General characteristics
- Displacement: 1278 tons
- Length: 52.5 m (172.24 ft)
- Beam: 9.8 m (32.15 ft)
- Draft: 5.1 m (16.73 ft)
- Speed: 9 knots (16.67 km/h) (with engine)
- Complement: 169 men
- Armament: As built:; 2 × 226 mm canon-obusiers; 4 × 155 mm guns; 2 x 108 mm carronades; After 1863:; 6 × 155 mm guns; After 1874:; 1 × 226 mm canon-obusier; 1 × 155 mm gun; 6 × 122 mm guns; After 1875:; 2 × 155 mm guns; 6 × 122 mm guns;

= HSwMS Gefle =

Swedish Navy corvette

HSwMS Gefle was a steam corvette of the Swedish Navy. She was one of the earliest steam-powered ships of the Swedish Navy, and the first equipped with a propeller.

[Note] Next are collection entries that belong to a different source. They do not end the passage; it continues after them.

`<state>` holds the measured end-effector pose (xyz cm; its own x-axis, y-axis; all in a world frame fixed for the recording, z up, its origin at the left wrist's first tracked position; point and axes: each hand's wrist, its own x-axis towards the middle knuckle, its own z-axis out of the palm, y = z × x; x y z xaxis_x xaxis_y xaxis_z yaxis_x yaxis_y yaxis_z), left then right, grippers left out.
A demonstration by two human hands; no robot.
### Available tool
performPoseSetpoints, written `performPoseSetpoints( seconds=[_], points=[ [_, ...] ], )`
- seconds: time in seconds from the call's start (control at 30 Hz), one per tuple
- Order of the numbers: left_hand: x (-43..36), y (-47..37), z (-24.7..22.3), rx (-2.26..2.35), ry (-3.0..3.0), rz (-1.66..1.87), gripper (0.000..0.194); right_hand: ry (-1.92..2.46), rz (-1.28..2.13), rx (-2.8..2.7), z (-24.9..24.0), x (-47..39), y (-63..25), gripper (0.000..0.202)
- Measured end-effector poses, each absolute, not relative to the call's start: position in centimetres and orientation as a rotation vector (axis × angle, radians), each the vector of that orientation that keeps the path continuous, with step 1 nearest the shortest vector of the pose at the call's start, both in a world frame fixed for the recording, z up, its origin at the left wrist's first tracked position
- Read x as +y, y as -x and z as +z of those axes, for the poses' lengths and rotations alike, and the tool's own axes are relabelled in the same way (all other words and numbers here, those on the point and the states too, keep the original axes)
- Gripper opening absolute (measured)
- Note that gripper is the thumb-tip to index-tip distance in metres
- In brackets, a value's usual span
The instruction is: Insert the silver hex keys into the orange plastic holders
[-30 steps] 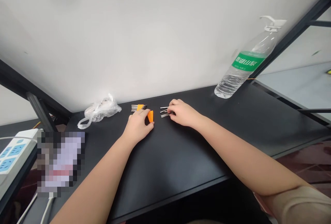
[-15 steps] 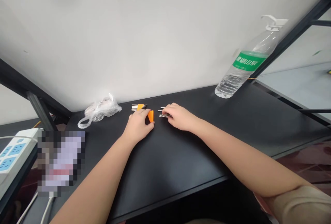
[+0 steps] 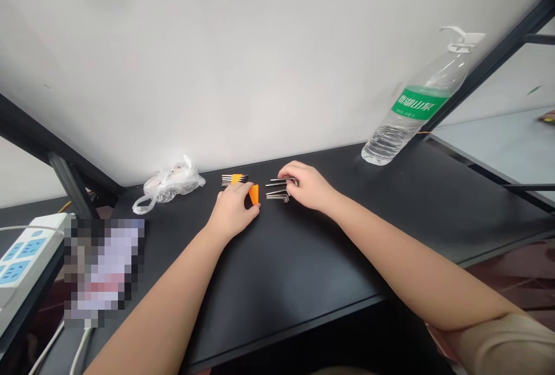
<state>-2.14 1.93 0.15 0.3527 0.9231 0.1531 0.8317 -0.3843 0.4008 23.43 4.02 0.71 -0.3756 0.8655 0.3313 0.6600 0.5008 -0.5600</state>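
Observation:
My left hand (image 3: 234, 207) is closed around an orange hex key holder (image 3: 254, 194), whose end shows between thumb and fingers. Just behind that hand lies a second orange holder (image 3: 236, 179) with a row of hex keys in it. My right hand (image 3: 307, 186) pinches a hex key (image 3: 284, 179) between thumb and fingertips, at the far side of several loose ones. These loose hex keys (image 3: 277, 196) lie side by side on the black table, their bent ends toward my right hand. My right fingers partly hide the pinched key.
A knotted clear plastic bag (image 3: 169, 181) sits by the wall at the left. A large water bottle (image 3: 405, 115) with a green label stands at the back right. At the left edge are a power strip (image 3: 26, 253) and a blurred-out device (image 3: 106, 271) with a white cable.
My right hand has shifted slightly back and right, uncovering the bent ends of the loose hex keys, and now pinches a key behind them. My left hand keeps its grip on the holder.

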Motion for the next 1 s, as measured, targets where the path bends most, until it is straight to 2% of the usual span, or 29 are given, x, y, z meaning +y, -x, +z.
performPoseSetpoints(
  seconds=[0.17, 0.37, 0.53, 0.77, 1.0],
  points=[
    [2.0, 2.0, 0.3, 1.587, -2.357, 0.488, 0.047, 1.394, 0.41, -2.204, -0.6, 6.6, -25.1, 0.021],
    [1.7, 2.1, 0.2, 1.585, -2.353, 0.535, 0.047, 1.422, 0.505, -2.272, -0.6, 6.3, -24.7, 0.026],
    [1.7, 2.2, 0.0, 1.575, -2.366, 0.561, 0.046, 1.331, 0.579, -2.379, 0.5, 4.4, -23.6, 0.016],
    [1.6, 2.1, 0.3, 1.572, -2.353, 0.557, 0.045, 1.267, 0.582, -2.426, 0.8, 3.7, -23.0, 0.022],
    [1.7, 2.2, 0.3, 1.591, -2.262, 0.574, 0.044, 1.448, 0.417, -2.426, 0.7, 4.7, -24.3, 0.013]
  ],
)
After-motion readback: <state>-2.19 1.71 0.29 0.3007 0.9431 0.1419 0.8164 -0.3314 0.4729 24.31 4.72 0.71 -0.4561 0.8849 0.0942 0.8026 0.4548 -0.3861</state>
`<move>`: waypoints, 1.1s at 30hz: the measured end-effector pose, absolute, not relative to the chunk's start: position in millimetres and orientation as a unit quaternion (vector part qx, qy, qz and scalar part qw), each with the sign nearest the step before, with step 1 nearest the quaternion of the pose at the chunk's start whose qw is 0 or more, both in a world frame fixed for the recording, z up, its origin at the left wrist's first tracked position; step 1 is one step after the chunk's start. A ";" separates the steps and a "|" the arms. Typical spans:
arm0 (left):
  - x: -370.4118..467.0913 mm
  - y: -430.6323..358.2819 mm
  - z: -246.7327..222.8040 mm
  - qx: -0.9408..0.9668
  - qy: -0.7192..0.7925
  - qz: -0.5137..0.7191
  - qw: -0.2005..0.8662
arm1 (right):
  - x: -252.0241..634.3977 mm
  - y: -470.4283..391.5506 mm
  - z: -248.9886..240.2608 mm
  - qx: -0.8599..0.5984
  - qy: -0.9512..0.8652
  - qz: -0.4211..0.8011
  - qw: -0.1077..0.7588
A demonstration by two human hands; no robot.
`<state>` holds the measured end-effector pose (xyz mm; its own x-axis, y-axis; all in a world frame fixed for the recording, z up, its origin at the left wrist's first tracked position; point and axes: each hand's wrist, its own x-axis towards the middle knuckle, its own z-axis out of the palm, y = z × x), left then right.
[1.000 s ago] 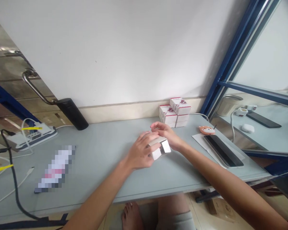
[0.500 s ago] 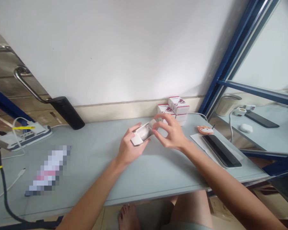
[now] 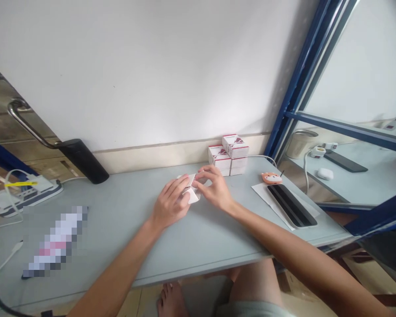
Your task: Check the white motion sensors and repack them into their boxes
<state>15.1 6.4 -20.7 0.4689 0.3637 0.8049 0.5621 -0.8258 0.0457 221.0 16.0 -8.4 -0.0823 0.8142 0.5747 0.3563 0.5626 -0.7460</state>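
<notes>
A small white cardboard box (image 3: pixel 193 197) is held above the middle of the table, its pale flaps standing out between my hands. My left hand (image 3: pixel 170 203) wraps round its left side, fingers over the top and thumb along the near side. At the right end, the thumb and bent fingers of my right hand (image 3: pixel 214 188) grip the box's edge. My fingers hide most of the box, and whatever lies inside cannot be made out. Just behind my right hand stand several white and red printed boxes (image 3: pixel 235 147), stacked against the wall.
To the right, a black phone (image 3: pixel 292 204) lies on white paper (image 3: pixel 262 193) beside an orange animal-face item (image 3: pixel 271 178). A black cylinder (image 3: pixel 84 160) and a power strip (image 3: pixel 33 193) are at the left, with cables. A blurred packet (image 3: pixel 56 242) lies front left. A mirror (image 3: pixel 346 163) stands right.
The box has turned, so its open side with the clear contents no longer faces me. My left fingers have moved over its top, and the right hand has come closer. The view has shifted slightly.
</notes>
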 end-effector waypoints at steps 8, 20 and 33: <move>14.3 8.3 -12.5 -0.788 -0.372 -0.487 -0.060 | 235.7 25.9 5.9 -0.372 -0.710 0.143 0.580; -26.9 38.6 -14.5 -0.534 -0.545 -0.624 -0.169 | 257.2 43.0 16.8 -0.472 -0.514 0.386 0.603; -12.8 11.8 6.4 -0.573 -0.578 -0.578 0.063 | 238.6 46.9 -21.0 -0.502 -0.522 0.530 0.441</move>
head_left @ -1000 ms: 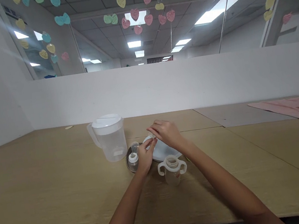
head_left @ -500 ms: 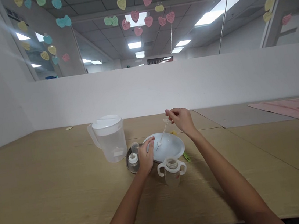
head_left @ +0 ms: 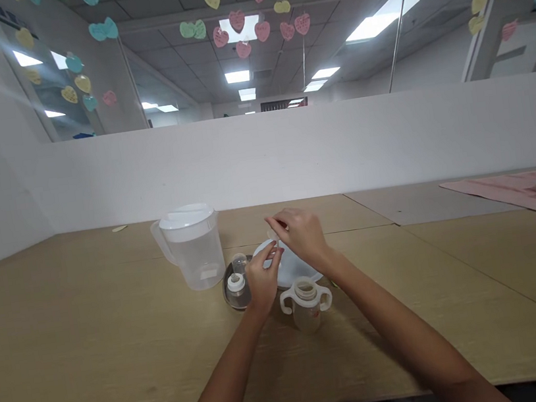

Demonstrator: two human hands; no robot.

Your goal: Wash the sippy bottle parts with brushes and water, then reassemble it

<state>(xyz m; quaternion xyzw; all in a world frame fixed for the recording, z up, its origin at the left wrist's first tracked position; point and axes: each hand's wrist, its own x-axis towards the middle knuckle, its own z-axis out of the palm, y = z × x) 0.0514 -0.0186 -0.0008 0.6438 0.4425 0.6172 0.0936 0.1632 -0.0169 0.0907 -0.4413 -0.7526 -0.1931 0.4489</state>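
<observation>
Over a pale bowl (head_left: 297, 269), my right hand (head_left: 300, 233) pinches the upper part of a thin clear tube-like piece (head_left: 273, 234). Just below and to the left, my left hand (head_left: 262, 278) has its fingertips closed on the lower part of the same piece; the fingers hide much of it. In front of the bowl stands an open bottle with two white handles (head_left: 307, 303). Left of my left hand, a round metal tray (head_left: 231, 301) holds a small white-collared part (head_left: 236, 282) and a clear dome-shaped cap (head_left: 239, 263).
A clear lidded pitcher (head_left: 199, 254) stands at the left behind the tray. A small flat pale object (head_left: 119, 228) lies near the wall. At the far right, a pink cloth (head_left: 500, 189) lies by a grey mat (head_left: 378, 205).
My right hand has moved left and slightly down with the thin clear piece. My left hand's fingers have closed on its lower part. The view has shifted slightly.
</observation>
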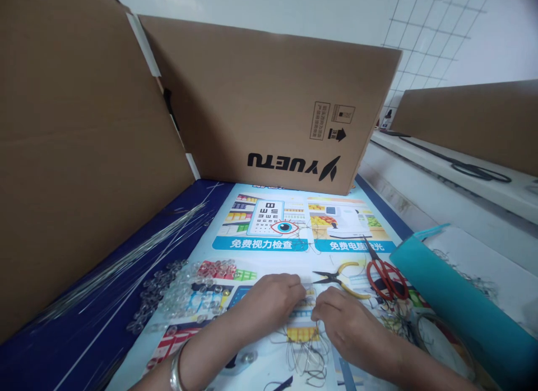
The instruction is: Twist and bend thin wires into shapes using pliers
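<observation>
My left hand is closed in a pinch at the middle of the table, its fingertips turned towards the right hand. Opposite it, my right hand is also pinched shut, a small gap away. Both seem to grip thin wire, though the fingers largely hide the pinched parts. Loose, curled wires lie just below and between the hands. Beyond the right hand rest pliers with yellow handles, jaws pointing left, and red-handled scissors. Many clear glass-like beads are spread left of my left hand.
Long straight wires lie along the left side. Cardboard panels stand at the left and back. At right are a teal box-like holder with wire pieces and a round clear container. A printed poster covers the table.
</observation>
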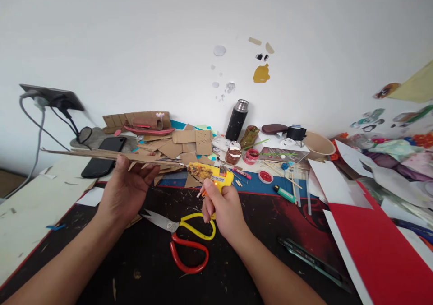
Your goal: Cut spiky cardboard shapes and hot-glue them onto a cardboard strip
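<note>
Holding cardboard strip (111, 155) above table (37, 190), near left edge of dark mat (142, 269), left-hand (126, 190) fingers clamped on it. Gripping yellow glue gun (218, 176) in right hand (219, 205), fingers wrapped around handle, nozzle at strip's right end.

Black phone (101, 160) at nine o'clock, yellow wall sticker (261, 73) at one, beige bowl (320, 144) at three, red sheet (375, 246) at four.
</note>
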Motion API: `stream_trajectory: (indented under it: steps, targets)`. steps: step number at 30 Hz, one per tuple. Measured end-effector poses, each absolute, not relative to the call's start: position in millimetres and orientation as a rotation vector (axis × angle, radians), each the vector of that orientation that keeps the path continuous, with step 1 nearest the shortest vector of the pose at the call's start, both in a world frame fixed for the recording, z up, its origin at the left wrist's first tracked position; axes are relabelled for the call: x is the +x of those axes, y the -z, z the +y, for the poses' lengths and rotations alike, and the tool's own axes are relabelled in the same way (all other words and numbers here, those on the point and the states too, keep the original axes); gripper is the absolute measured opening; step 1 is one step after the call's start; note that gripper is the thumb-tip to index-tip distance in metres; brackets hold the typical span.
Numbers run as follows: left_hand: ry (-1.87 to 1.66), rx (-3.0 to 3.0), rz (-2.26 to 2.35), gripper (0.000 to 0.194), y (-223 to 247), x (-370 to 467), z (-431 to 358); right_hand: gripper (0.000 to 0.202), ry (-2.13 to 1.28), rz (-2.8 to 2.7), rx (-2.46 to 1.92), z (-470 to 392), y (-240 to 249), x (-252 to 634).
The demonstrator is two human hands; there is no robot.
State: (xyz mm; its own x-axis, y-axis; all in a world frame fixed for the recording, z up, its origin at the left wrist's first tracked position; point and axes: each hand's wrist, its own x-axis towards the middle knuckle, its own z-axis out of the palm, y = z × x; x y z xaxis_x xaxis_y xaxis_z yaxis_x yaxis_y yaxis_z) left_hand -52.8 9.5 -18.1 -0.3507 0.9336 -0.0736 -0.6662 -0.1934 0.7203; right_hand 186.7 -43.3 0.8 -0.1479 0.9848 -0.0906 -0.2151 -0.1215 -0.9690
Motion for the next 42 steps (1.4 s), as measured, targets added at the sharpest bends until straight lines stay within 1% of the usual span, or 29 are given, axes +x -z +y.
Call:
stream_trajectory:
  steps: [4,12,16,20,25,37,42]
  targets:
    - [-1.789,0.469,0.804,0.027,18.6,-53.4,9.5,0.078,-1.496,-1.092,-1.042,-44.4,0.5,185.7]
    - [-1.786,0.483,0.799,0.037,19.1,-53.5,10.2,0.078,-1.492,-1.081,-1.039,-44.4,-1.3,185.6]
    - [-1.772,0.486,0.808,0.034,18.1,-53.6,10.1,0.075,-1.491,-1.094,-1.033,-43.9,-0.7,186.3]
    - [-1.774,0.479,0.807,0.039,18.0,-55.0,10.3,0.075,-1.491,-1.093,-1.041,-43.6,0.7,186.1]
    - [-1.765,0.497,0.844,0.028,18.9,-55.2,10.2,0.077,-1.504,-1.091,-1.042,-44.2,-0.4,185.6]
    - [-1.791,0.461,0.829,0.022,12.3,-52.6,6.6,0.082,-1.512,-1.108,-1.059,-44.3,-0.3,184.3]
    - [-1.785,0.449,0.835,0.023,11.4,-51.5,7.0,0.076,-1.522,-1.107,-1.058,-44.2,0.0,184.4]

During her service years, Gefle was used on several long expeditions, including to the Mediterranean, West Africa and South America. In 1870, Gefle was dispatched to Le Havre to evacuate Swedish citizens after the outbreak of the Franco-Prussian War. Admiral and marine artist Jacob Hägg served onboard Gefle early in his career. Gefle was removed from active service in 1890 and shortly thereafter broken up.

==Construction==
The parliament of Sweden, the Riksdag, decided during its session 1844–1845 to provide funding for a steam-powered, wooden naval ship equipped with a propeller designed by John Ericsson. The resulting ship, HSwMS Gefle, was launched in 1847 and thus became one of the earliest warships of Sweden powered by a steam engine. Another steam-powered corvette, HSwMS Thor, predated Gefle by a few years, but was equipped with paddle wheels. Gefle was also the first ship of the Swedish Navy equipped with a propeller, and one of the first naval ships in the world with a screw propeller. The ship nonetheless still used sails as its main force of propulsion, and was rigged as a barque.

==Service history==
Gefle was named after the Swedish city Gävle. She was sent on several long expeditions abroad during the years 1863–1881. For example, Gefle journey to the Mediterranean Sea and West Africa in 1864–1865, and again to the Mediterranean in 1867–1868. In 1877–1878 she sailed to South America. During the 1864–1865 expedition, future admiral and marine artist Jacob Hägg served onboard, and later illustrated a travelogue from the trip. In 1870, Gefle was dispatched to Le Havre to evacuate Swedish citizens after the outbreak of the Franco-Prussian War.

During the service years of Gefle the technological development was rapid, and her armament was updated several times. By 1882, her engine was removed and the following year her armament dismantled entirely. From then on, Gefle served mainly as a training ship and saw very little sailing. She was removed from active duty in 1890 and shortly thereafter broken up.